# What you should do
Within the entries below, the lines from the one with "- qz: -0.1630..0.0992" through the one with "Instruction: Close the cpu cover" are to be set down exactly, both ends kept.

# Data provided
= = = =
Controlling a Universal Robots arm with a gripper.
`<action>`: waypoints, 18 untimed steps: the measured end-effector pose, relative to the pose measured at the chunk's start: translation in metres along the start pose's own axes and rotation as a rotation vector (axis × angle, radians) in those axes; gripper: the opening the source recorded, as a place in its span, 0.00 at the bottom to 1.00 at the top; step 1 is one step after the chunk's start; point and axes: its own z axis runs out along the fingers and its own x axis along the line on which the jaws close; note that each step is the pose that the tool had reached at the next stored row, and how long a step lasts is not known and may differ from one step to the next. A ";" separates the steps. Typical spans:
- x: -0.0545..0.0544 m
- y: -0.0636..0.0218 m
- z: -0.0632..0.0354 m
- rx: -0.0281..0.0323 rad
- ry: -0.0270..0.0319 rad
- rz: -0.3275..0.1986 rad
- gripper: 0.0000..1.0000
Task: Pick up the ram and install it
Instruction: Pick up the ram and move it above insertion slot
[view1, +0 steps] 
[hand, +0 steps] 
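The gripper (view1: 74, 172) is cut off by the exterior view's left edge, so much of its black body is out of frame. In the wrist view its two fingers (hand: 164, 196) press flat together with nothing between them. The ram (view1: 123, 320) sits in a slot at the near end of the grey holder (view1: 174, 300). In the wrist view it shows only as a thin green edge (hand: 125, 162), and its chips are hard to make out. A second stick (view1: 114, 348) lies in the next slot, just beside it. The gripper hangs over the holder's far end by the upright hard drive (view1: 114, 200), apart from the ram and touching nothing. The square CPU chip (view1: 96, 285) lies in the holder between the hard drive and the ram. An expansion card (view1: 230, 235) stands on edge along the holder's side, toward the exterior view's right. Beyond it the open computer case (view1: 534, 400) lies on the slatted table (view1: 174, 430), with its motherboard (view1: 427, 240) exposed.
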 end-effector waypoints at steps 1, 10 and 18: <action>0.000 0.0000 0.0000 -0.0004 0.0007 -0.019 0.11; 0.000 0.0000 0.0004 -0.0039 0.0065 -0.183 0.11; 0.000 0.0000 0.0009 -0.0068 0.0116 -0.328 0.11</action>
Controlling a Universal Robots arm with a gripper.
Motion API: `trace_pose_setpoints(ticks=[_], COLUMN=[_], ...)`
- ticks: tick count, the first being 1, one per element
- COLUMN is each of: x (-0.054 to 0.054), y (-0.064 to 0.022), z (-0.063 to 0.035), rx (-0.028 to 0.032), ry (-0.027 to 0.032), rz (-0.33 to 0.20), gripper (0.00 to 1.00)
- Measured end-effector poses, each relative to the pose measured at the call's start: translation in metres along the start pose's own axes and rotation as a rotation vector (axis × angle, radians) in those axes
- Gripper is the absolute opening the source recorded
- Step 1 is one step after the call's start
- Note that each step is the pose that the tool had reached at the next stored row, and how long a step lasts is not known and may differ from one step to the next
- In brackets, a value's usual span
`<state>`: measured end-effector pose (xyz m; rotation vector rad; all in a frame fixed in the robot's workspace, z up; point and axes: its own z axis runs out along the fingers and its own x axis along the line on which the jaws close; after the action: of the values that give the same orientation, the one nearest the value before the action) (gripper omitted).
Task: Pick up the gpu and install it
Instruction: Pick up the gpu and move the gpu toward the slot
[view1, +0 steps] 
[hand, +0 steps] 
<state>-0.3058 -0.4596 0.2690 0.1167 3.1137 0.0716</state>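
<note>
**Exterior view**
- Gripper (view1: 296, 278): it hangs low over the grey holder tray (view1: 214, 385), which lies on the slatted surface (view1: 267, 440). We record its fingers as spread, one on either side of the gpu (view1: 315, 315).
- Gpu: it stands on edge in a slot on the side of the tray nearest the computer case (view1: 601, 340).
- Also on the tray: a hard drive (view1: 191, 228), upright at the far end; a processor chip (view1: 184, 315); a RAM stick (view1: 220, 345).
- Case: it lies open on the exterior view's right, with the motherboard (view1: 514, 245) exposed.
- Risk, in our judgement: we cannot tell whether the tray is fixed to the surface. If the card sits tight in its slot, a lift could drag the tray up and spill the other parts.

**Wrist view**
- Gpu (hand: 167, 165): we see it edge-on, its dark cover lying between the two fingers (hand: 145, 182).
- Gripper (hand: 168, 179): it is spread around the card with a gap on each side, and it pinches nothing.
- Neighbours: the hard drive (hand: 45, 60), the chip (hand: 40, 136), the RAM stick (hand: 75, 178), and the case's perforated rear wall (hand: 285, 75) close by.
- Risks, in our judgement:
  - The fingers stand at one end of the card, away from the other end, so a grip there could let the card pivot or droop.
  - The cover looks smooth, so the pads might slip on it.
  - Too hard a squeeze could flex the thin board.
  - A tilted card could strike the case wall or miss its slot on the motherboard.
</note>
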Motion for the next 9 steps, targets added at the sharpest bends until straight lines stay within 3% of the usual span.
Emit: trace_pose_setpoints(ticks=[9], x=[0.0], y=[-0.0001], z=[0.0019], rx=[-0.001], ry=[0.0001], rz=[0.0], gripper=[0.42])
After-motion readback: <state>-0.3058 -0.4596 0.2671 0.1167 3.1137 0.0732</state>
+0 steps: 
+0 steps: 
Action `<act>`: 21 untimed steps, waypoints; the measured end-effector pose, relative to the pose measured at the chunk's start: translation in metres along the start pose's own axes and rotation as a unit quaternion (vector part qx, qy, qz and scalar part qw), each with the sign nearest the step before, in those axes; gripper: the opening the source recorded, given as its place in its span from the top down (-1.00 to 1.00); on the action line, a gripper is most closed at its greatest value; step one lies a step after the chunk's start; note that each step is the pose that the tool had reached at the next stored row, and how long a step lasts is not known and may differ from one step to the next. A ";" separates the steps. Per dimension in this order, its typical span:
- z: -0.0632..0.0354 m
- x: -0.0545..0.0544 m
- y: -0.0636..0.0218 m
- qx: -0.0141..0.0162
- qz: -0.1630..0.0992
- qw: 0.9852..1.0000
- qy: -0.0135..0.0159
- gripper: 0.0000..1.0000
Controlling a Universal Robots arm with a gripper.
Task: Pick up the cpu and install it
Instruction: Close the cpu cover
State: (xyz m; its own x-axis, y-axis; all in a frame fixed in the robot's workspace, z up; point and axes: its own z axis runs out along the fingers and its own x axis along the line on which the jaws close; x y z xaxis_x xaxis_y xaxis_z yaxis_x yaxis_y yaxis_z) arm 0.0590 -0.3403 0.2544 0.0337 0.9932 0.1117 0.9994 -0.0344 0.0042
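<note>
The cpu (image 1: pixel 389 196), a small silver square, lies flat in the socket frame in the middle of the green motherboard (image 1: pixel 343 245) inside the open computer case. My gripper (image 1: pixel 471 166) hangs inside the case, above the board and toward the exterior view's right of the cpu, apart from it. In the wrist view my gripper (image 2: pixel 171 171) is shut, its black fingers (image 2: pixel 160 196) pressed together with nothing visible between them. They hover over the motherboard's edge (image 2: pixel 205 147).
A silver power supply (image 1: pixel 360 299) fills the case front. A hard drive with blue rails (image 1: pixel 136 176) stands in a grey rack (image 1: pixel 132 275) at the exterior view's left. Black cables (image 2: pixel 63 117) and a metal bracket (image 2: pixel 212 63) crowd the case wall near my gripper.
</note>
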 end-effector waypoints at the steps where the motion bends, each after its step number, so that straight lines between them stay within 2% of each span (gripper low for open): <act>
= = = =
# Output of the exercise
- qz: -0.1630..0.0992
- qw: 0.9852..1.0000
- qy: -0.0135..0.0159
- gripper: 0.0000..1.0000
Controlling a Universal Robots arm with a gripper.
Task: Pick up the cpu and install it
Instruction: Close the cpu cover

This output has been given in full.